» Prompt:
Please restate, exactly as written, the lines running from the beginning of the material through the line that has "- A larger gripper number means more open" in it.

Given data section start

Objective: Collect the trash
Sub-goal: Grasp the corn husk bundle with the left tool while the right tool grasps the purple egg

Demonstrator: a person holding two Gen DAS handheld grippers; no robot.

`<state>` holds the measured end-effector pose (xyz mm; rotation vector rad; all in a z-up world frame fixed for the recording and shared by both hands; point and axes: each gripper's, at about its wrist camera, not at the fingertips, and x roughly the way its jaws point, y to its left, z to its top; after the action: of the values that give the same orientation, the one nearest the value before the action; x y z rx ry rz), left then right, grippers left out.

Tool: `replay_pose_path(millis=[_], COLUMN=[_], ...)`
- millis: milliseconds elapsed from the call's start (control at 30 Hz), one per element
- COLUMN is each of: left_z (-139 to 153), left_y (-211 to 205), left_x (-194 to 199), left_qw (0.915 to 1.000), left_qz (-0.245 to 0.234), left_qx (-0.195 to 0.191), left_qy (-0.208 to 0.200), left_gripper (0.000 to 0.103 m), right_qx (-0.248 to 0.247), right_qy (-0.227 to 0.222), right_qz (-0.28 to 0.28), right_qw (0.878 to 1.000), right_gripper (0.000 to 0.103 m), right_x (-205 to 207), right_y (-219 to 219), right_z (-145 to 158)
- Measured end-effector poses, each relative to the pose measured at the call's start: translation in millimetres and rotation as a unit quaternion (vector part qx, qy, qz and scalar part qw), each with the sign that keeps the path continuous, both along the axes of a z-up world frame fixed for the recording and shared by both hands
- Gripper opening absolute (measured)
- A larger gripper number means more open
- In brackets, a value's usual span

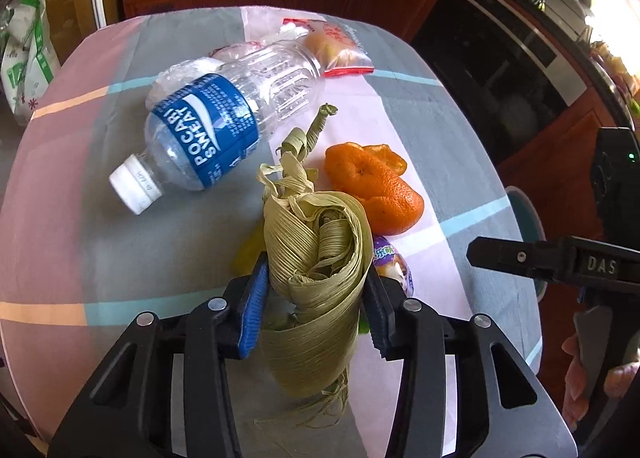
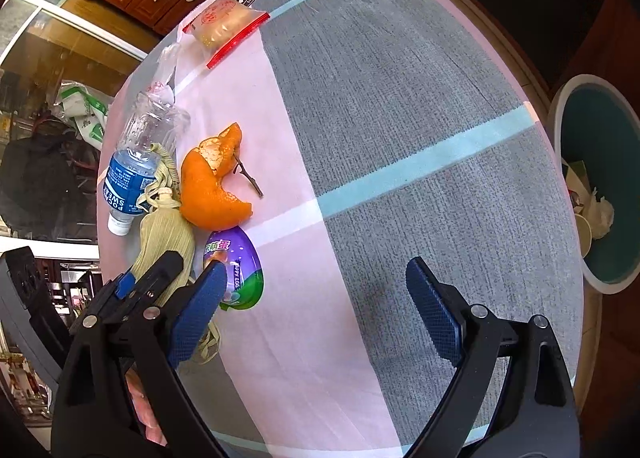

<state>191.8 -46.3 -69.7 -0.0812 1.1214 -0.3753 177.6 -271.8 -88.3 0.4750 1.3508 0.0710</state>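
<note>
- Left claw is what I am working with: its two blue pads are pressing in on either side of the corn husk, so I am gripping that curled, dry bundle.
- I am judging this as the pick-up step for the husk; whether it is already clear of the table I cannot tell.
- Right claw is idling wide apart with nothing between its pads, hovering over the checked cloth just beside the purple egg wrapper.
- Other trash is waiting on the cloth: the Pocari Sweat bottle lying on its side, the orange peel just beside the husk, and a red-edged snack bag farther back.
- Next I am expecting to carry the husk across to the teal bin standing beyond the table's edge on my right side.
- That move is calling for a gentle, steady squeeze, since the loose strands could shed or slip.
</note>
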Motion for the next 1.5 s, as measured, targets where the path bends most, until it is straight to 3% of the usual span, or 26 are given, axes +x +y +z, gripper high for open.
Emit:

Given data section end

» Exercise result:
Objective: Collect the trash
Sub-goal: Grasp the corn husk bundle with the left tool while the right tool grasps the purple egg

Demonstrator: a person holding two Gen DAS handheld grippers; no robot.

`<state>` holds the measured end-effector pose (xyz mm; rotation vector rad; all in a z-up world frame fixed for the recording and shared by both hands; point and axes: each gripper's, at about its wrist camera, not at the fingertips, and x roughly the way its jaws point, y to its left, z to its top; after the action: of the values that give the same orientation, the one nearest the value before the action; x y z rx ry rz), left then right, grippers left out.

Tool: `replay_pose_path(millis=[_], COLUMN=[_], ...)`
- millis: milliseconds elapsed from the call's start (control at 30 Hz), one per element
- COLUMN is each of: left_z (-139 to 153), left_y (-211 to 205), left_x (-194 to 199), left_qw (0.915 to 1.000), left_qz (-0.245 to 0.234), left_qx (-0.195 to 0.191), left_qy (-0.208 to 0.200), left_gripper (0.000 to 0.103 m), right_qx (-0.248 to 0.247), right_qy (-0.227 to 0.222), right_qz (-0.28 to 0.28), right_qw (0.878 to 1.000), right_gripper (0.000 to 0.103 m), right_x (-205 to 207), right_y (-219 to 219), right_z (-145 to 158)
- Measured end-effector poses, each relative to the pose measured at the call's start: translation in millimetres and rotation as a unit quaternion (vector part qx, qy, qz and scalar part qw), each with the sign that keeps the path continuous, both along the axes of a z-up world frame fixed for the recording and shared by both hands
- Gripper opening absolute (measured)
- A larger gripper number means more open

There's nothing more to this exercise.